Die Wirkursache des Tisches ist derjenige, der den Tisch herstellt, der Tischler oder der Schreiner. Der Schreiner hat die Form des Tisches in seinem Geist und bildet im Blick auf die Form den Tisch. Die Wirkursache ist stets äußerlich, sie muss von außen kommen, denn kein Tisch entsteht durch sich selbst oder durch zufälliges Zusammenfallen der Teile, sondern wird von außen, in diesem Fall durch den Tischler, verursacht.

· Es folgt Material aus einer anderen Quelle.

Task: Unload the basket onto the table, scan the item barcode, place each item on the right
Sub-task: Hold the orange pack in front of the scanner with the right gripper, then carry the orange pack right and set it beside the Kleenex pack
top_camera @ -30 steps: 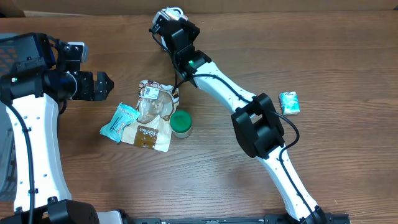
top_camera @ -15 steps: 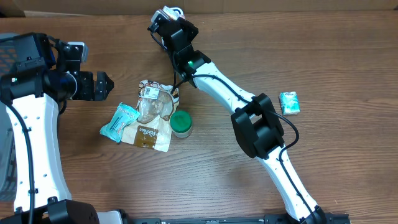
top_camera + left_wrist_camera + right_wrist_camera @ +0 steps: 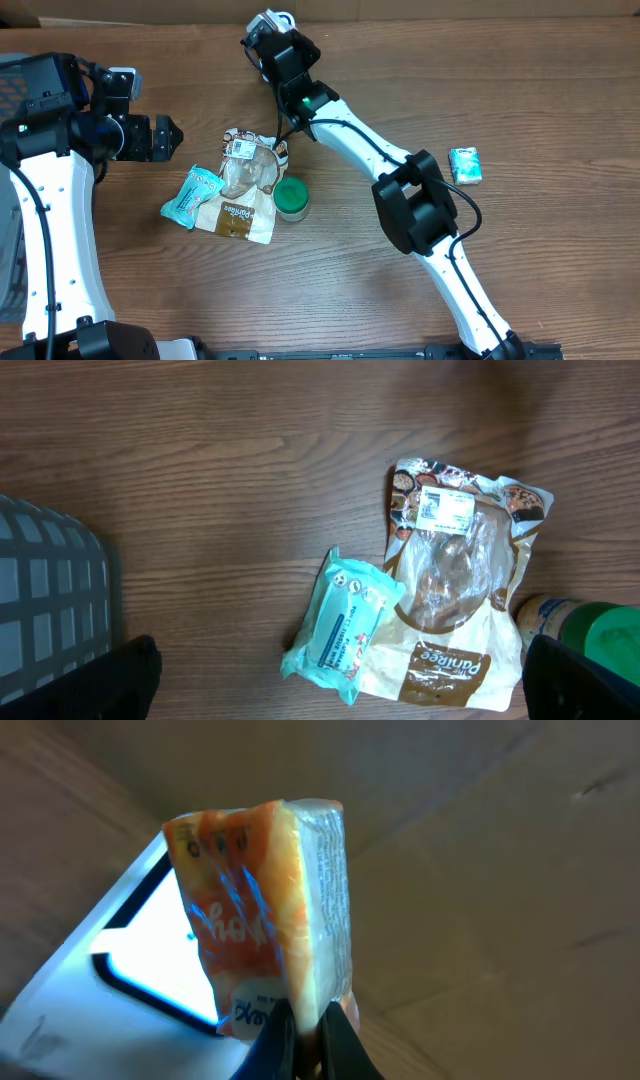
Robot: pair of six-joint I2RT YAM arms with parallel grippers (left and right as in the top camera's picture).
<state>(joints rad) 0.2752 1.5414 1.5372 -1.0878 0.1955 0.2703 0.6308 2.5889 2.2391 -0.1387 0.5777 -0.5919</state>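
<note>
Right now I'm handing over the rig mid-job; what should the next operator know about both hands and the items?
Right hand: shut on the orange packet, held up before a lit white panel, likely the scanner.
Left hand: open, empty, beside the teal packet.
Clustered with it: windowed brown bag, green-lidded jar. A small teal pack lies apart by the right arm.
Done: one item picked and presented; a read cannot be confirmed.
Left: the four items on the table.

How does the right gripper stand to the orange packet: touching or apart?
Touching. In the right wrist view the right gripper is shut on the lower edge of the orange packet, a finger on each side.
</note>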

Die wichtigste Ursache und gewissermaßen Voraussetzung für alle drei anderen Ursache ist allerdings die Final- oder Zweckursache. Erst auf Grund des Zweckes für den der Tisch hergestellt wird, wird das Material ausgewählt, wird die Form bestimmt und wird insbesondere die Tätigkeit des Tischlers, die Wirkursache bestimmt. Ein Tisch, der als Schreibtisch verwendet werden soll, kann zwar das gleiche Material haben, wie ein Esstisch, aber er hat z.B. andere Ausmaße. Ein Tisch, der v.a. als Ablage für schwere Gegenstände und zur Arbeit in einem Lager verwendet wird, unterscheidet sich u.U, auch im Material, weil man in diesem Fall möglicherweise Stahl dem Holz vorzieht. Auch die Höhe des Tisches entspricht der Höhe die erforderlich ist, damit ein Mensch daran stehend arbeiten kann.

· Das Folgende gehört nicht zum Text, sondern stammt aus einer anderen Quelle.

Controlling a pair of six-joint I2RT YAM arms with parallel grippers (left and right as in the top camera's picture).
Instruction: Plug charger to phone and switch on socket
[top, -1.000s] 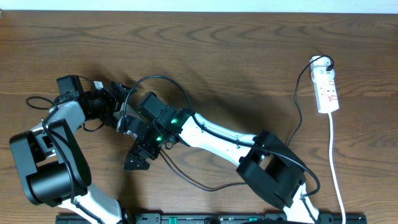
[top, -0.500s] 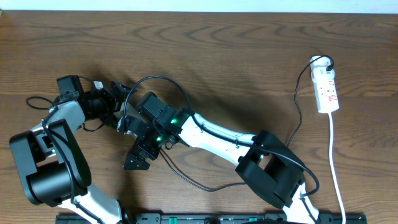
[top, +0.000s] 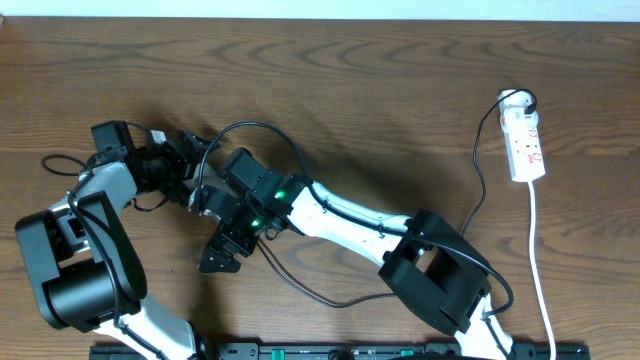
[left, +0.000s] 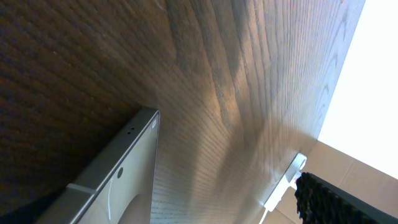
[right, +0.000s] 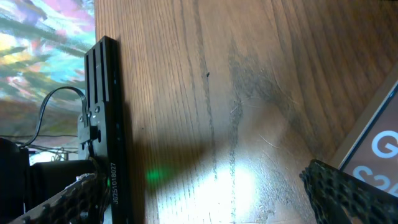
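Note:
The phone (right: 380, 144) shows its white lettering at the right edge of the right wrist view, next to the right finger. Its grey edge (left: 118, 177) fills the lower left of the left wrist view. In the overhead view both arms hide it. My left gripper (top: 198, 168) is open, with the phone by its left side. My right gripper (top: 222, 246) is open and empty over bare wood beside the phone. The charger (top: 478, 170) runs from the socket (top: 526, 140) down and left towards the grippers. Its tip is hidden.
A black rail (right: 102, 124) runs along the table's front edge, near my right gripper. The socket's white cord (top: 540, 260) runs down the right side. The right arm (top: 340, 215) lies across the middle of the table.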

Wichtig ist die Feststellung, dass es keine Wirkursache geben kann, ohne Zweckursache, denn die Wirkung ist stets auf etwas gerichtet, für das oder auf das sie hin wirkt. Dies gilt aber nicht nur und nicht einmal primär für Artefakte, sondern für alles Seiende. Die Zweckursache hat überhaupt nichts mit Bewusstsein zu tun, mit einem Wissen des Gegenstandes um seinen Zweck. Das menschliche Herz hat den Zweck, Blut in alle Teile des Körpers zu pumpen und diesem Zweck ist der anatomische Bau und die physiologischen Kausalprozesse des Herzens angemessen, ohne dass das Herz darum weiß.

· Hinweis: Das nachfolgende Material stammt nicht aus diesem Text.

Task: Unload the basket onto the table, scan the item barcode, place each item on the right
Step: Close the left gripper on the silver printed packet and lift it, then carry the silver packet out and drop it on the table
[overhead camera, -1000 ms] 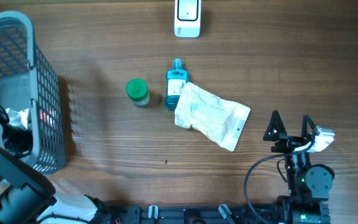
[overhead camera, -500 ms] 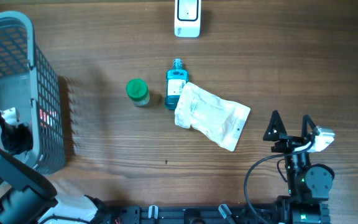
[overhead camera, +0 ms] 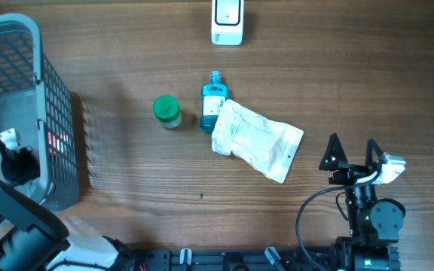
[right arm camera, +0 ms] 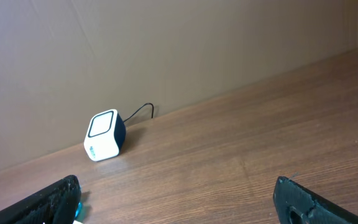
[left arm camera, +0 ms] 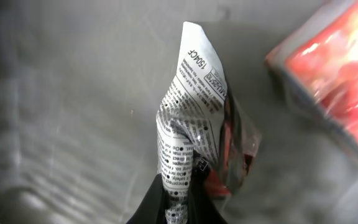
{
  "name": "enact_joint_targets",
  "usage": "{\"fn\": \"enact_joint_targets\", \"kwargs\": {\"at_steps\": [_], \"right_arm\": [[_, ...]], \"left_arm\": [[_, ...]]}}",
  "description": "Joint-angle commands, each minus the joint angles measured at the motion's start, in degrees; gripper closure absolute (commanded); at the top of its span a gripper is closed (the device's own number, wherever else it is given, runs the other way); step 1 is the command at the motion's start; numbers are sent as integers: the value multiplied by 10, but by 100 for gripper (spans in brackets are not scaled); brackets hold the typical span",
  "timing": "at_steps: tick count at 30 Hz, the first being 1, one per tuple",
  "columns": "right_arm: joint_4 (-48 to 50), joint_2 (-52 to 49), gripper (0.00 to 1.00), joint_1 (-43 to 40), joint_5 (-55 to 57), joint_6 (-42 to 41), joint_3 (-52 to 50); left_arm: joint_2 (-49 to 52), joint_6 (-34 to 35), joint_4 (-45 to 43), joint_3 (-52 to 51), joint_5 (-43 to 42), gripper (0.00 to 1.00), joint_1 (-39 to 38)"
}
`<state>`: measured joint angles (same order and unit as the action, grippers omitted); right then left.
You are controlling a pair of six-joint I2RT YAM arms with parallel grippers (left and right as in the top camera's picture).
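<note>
Left arm is down inside the grey plastic mesh basket [overhead camera: 47,113], which stands well to the left of the white box-shaped barcode scanner [overhead camera: 227,22] and nearer to me than it.

Left fingers [left arm camera: 178,190] are closed tight on the item, a crinkled white packet with black print and a red-and-silver inner face [left arm camera: 191,124]. They pinch its near end. Its long axis runs straight out from the fingertips toward the basket floor, the far corner pointing away. A second, red glossy packet [left arm camera: 334,74] lies apart from it in the same basket.

I can read print on the held packet but cannot make out a barcode on the side facing my wrist camera.

Right fingers [overhead camera: 351,140] are spread fully and hold nothing. They are parked on the desk [overhead camera: 126,196] right of the scanner and toward me, with the scanner's face in their view.

My read: the left arm owns this move. The packet must rise clear of the basket wall, then travel right and away to the scanner. The crumpled film may hide the code from the window.
</note>
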<state>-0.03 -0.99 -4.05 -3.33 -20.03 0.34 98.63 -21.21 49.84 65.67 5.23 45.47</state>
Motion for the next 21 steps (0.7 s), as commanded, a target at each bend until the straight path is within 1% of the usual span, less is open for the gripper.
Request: {"fn": "enact_joint_targets", "kwargs": {"at_steps": [1,4,6,9,11,13,15,18,21], "right_arm": [[2,4,0,0,7,4,0],[2,4,0,0,7,4,0],[2,4,0,0,7,5,0],[2,4,0,0,7,4,0],[2,4,0,0,7,4,0],[2,4,0,0,7,4,0],[2,4,0,0,7,4,0],[2,4,0,0,7,5,0],[2,4,0,0,7,4,0]], "left_arm": [[14,31,-9,-5,-92,96,-2],[14,71,-10,17,-96,96,-2],[14,94,-8,38,-116,96,-2],[10,126,-3,83,-183,96,-3],[6,155,-3,137,-261,96,-3],[1,174,-2,174,-300,96,-6],[-8,179,5,221,-333,96,-16],[-30,183,20,279,-333,96,-39],[-61,210,20,329,-333,96,-65]]}}
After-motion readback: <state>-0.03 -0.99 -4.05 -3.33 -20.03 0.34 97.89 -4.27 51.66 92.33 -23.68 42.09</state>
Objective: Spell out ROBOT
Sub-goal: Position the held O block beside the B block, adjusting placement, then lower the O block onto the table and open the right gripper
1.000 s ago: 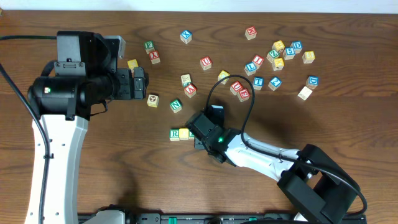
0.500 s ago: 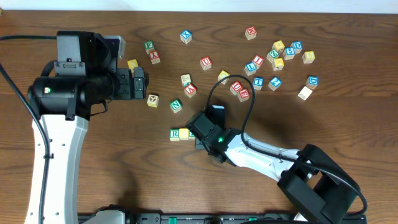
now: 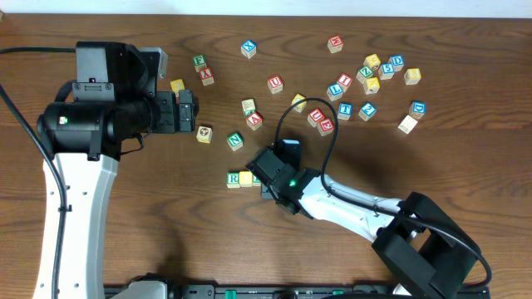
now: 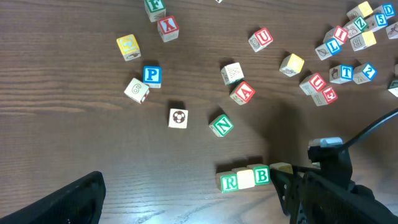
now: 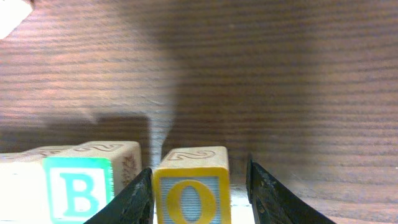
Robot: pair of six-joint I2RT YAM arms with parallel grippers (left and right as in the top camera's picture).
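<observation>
Row under assembly on the table (image 3: 166, 237), a dark brown surface whose fine wood grain runs left to right. The R cube (image 4: 229, 182), a plain yellow-faced cube (image 4: 245, 179) and the B cube (image 4: 261, 175) stand touching in one line near the table's front middle. The line's long axis lies along the grain and rises slightly to the right in the left wrist view. The green letters R and B face upward and read upright from the front edge. The O cube (image 5: 191, 186) sits at the right end of this line, just beside the B cube and parted from it by a narrow gap. Its yellow O, set in a yellow frame, faces the right wrist camera upright. The right tool (image 5: 200, 196) is partly closed, its two black fingers pressed against the O cube's left and right sides, and the left finger (image 5: 135, 198) occupies the gap. The left tool (image 3: 191, 110) hangs spread fully wide and holds nothing, well apart from the row at the table's left. All cubes are small, square-edged pale wood, with painted letter faces and relief-carved figures on their tops. The blue-lettered T cube (image 4: 344, 73) lies among the loose cubes at the far right.
</observation>
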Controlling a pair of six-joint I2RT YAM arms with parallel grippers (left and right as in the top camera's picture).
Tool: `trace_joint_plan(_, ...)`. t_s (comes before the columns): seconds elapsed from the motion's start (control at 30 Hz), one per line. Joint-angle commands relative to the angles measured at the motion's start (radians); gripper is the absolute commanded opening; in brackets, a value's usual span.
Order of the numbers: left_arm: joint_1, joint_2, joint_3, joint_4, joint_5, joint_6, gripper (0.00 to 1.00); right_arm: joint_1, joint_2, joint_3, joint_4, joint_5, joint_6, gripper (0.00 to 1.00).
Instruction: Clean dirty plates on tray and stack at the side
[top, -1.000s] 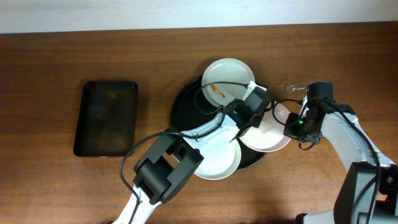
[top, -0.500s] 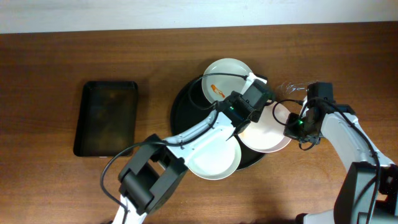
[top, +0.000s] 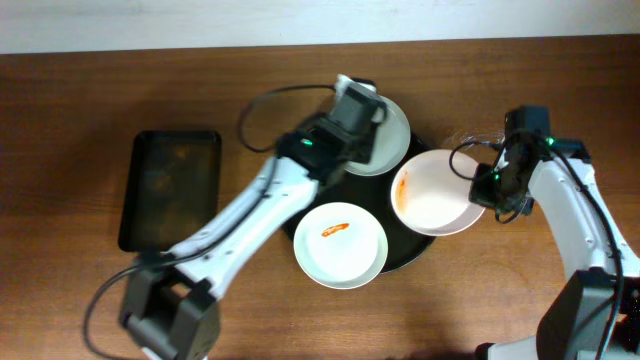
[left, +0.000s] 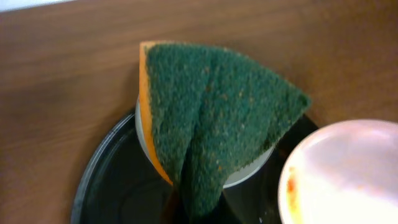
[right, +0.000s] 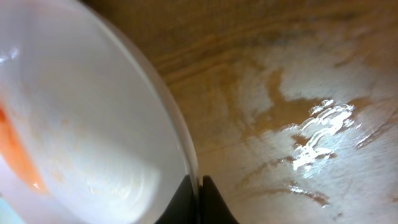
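The left arm has swung off the middle of the tray (top: 402, 243) toward the far edge of the table (top: 80, 80). That uncovers the near plate (top: 340, 245), which has an orange streak across its centre. The right plate (top: 432, 192) now sits higher and tipped, with an orange smear along its left rim.

The left claw (top: 352, 90) hangs over the far plate (top: 392, 135), which rests on the far side of the tray. In the left wrist view it pinches a folded green sponge (left: 211, 124) with an orange edge. The claw's fingers are hidden behind the sponge. The white rim of the far plate (left: 252, 173) shows below it, on the black tray (left: 112, 180).

The right claw (top: 490, 190) is pressed onto the right rim of the right plate. The right wrist view shows the two dark fingers (right: 211, 202) pinching that thin edge, and the tilted plate (right: 81, 124) fills the left of the view. Beyond it a shiny wet patch (right: 323, 130) lies on the wood.

A small rectangular black tray (top: 170, 190) sits toward the left edge of the table, well apart from the plates.
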Motion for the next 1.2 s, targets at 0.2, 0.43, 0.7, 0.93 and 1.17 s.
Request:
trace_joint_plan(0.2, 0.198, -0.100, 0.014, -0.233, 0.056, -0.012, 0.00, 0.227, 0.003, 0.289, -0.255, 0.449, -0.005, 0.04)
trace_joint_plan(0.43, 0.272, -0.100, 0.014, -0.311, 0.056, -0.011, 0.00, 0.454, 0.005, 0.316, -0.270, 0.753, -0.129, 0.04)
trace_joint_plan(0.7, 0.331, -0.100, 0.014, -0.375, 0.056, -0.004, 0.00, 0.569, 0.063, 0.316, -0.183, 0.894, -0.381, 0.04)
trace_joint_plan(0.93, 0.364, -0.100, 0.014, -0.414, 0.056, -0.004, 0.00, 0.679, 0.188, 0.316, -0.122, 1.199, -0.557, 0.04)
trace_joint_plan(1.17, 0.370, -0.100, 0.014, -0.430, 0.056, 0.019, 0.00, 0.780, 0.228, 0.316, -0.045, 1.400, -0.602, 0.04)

Trotz dieser Tatsachen, die dem gesunden Menschenverstand selbstverständlich sind, würde jeder moderne Philosoph aber auch jeder Wissenschaftler, der auf diese Tatsachen hingewiesen wird, dies bestreiten. Gleichzeitig setzt z.B. die Medizin die Kenntnis um die „Funktion“ des Herzens bei allen Untersuchungen und Therapien voraus. Doch was ist eine Funktion denn anderes als ein Zweck, ein Ziel, die causa finalis?

Über die Gründe für diese Ablehnung, die zur Grundlage des mechanistischen Weltbildes der Neuzeit wurde, wollen wir hier zunächst nicht spekulieren. Wir kommen darauf aber später in unserem Blog zurück.